Monomers and Polymers
Analytical deep dive — question counts, mark distribution, mastery curves, command-word breakdowns, and examiner narrative analysis.
3.1.1 (Monomers and Polymers) appeared in 2 of the 8 years between 2017 and 2024, contributing 2 questions and 8 marks across Papers 1, 2 and 3. KNOWLEDGE dominates the mark distribution at 100.0% of total marks. The accessibility–mastery gap sits at 49.5 percentage points (75.0% vs 25.5%) — most students reach partial credit, but full marks remain harder to secure. The largest single question observed is worth 5 marks, signalling that AQA expects complete hierarchical accounts in this sub-section. Mastery varied year-to-year, lowest in 2022 (13.0%) and highest in 2019 (38.0%).
| Year | Questions | Total marks | Mean accessibility | Mean mastery |
|---|---|---|---|---|
| 2017 | 0 | 0 | — COVID | — COVID |
| 2018 | 0 | 0 | — COVID | — COVID |
| 2019 | 1 | 5 | 80.0% | 38.0% |
| 2020 | 0 | 0 | — COVID | — COVID |
| 2021 | 0 | 0 | — COVID | — COVID |
| 2022 | 1 | 3 | 70.0% | 13.0% |
| 2023 | 0 | 0 | — COVID | — COVID |
| 2024 | 0 | 0 | — COVID | — COVID |
| Term | Times credited | Years | Notes |
|---|---|---|---|
| polymer | 2 | 2019, 2022 |
| Term | Times credited | Years | Notes |
|---|---|---|---|
| ester bond (for MP5); dimers/disaccharides/dipeptides as polymer examples; triglycerides (once) | 1 | 2019 |
- Disaccharides and dipeptides given as examples of polymers — the mark scheme requires structures containing many monomers; disaccharides and dipeptides contain only two, and this error was flagged as widespread in 2019 despite the question being one of the more successfully answered parts of Q10 (2019 P1 Q10.3)
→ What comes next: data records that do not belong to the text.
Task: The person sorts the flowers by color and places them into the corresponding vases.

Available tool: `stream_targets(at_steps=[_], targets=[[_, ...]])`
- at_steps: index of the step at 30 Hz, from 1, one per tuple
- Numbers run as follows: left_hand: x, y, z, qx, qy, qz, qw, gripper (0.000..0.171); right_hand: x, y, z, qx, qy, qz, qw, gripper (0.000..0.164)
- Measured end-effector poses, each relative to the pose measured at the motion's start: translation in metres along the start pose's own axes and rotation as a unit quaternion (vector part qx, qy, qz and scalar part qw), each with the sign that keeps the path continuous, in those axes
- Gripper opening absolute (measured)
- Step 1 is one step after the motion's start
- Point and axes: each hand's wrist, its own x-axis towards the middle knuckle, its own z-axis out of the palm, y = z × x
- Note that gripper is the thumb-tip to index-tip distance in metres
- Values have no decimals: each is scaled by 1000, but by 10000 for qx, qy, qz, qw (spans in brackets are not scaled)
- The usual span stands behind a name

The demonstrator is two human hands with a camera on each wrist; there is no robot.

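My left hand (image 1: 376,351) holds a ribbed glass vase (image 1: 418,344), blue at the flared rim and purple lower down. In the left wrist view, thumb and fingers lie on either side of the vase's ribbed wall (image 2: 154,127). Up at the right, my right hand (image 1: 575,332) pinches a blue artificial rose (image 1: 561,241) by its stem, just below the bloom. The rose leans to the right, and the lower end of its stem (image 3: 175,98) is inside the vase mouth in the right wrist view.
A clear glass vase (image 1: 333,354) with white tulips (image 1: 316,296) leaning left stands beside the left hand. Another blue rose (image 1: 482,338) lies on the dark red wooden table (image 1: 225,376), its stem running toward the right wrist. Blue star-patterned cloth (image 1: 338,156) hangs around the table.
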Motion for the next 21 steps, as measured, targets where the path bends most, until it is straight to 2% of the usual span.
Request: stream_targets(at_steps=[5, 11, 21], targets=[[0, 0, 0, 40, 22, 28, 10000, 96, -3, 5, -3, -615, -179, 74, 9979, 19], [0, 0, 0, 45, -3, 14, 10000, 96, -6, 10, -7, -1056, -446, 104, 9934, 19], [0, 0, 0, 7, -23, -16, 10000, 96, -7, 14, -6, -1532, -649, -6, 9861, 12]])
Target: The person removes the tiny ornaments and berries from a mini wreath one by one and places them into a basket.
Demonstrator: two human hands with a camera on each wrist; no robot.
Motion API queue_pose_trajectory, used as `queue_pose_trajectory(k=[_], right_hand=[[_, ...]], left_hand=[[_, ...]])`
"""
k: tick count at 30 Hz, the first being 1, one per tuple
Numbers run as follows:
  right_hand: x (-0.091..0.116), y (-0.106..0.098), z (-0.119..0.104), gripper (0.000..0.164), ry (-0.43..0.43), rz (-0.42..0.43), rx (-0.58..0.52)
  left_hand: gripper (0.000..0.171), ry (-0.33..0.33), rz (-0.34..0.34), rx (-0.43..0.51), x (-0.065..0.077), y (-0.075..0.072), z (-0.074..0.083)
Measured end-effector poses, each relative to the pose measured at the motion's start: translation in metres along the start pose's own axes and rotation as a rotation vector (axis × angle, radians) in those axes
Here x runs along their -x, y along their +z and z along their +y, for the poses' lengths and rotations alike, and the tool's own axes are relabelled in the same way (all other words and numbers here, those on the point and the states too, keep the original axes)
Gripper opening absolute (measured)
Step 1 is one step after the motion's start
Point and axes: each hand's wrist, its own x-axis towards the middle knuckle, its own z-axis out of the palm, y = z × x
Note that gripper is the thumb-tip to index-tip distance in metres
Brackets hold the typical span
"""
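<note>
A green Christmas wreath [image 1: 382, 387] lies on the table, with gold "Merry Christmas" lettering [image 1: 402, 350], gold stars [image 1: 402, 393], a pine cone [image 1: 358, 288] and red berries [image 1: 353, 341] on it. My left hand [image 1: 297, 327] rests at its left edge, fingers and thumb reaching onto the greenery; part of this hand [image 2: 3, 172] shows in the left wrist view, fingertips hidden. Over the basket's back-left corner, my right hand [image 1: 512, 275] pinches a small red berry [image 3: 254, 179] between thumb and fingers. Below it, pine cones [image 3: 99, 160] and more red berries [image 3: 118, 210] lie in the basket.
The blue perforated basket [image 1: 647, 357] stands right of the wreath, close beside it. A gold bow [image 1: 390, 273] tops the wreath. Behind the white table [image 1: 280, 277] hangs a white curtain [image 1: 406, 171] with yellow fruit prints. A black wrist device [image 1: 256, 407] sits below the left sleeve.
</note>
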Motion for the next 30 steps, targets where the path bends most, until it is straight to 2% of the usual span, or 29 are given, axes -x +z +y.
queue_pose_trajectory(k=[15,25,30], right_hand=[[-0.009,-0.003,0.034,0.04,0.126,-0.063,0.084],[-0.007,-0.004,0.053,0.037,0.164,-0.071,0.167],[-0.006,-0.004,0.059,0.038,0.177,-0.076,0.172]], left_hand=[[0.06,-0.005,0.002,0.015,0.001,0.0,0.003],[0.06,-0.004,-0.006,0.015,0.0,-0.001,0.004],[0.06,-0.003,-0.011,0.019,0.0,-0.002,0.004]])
- Bond formation or breakage not stated alongside the role of water — students correctly described water's role in condensation and hydrolysis but failed to articulate that condensation forms a bond and hydrolysis breaks one; both components are required for the mark points (2019 P1 Q10.3)
- Phospholipids not recognised as products of condensation reactions — the ester bond joining glycerol to fatty acids forms by condensation; in the 2022 table question, failing to tick the condensation row for phospholipid was a common source of lost marks (2022 P3 Q01.2)
- "Ester bond" cited as the bond within a named polymer — rejected; glycosidic bonds link monosaccharides in polysaccharides, peptide bonds link amino acids in polypeptides, and phosphodiester bonds link nucleotides in polynucleotides; ester bonds apply to triglyceride synthesis and are not accepted as polymer bonds (2019 P1 Q10.3)
- Limited examiner data available for this category beyond the above.
- Triglycerides cited as polymer examples — explicitly rejected at mark points 3 and 4; the question asked for polymers and their constituent monomers, and triglycerides are not polymers; this suggests students did not distinguish "biological macromolecule" from "polymer" (2019 P1 Q10.3)
- Condensation row in table not extended to phospholipids — students who correctly ticked condensation for DNA and proteins failed to apply the same logic to phospholipids; recognising that ester bond formation is also a condensation reaction was the specific discriminating step in 2022 P3 Q01.2
The accessibility–mastery gap of 49.5 percentage points characterises this sub-section's difficulty profile. Most students reach partial credit; full marks remain harder to achieve. Within 3.1 (Biological molecules), 3.1.1 ranks 2 of 7 sub-sections by mean mastery (1 = hardest). Mean mastery was lowest in 2022 (13.0%) and highest in 2019 (38.0%).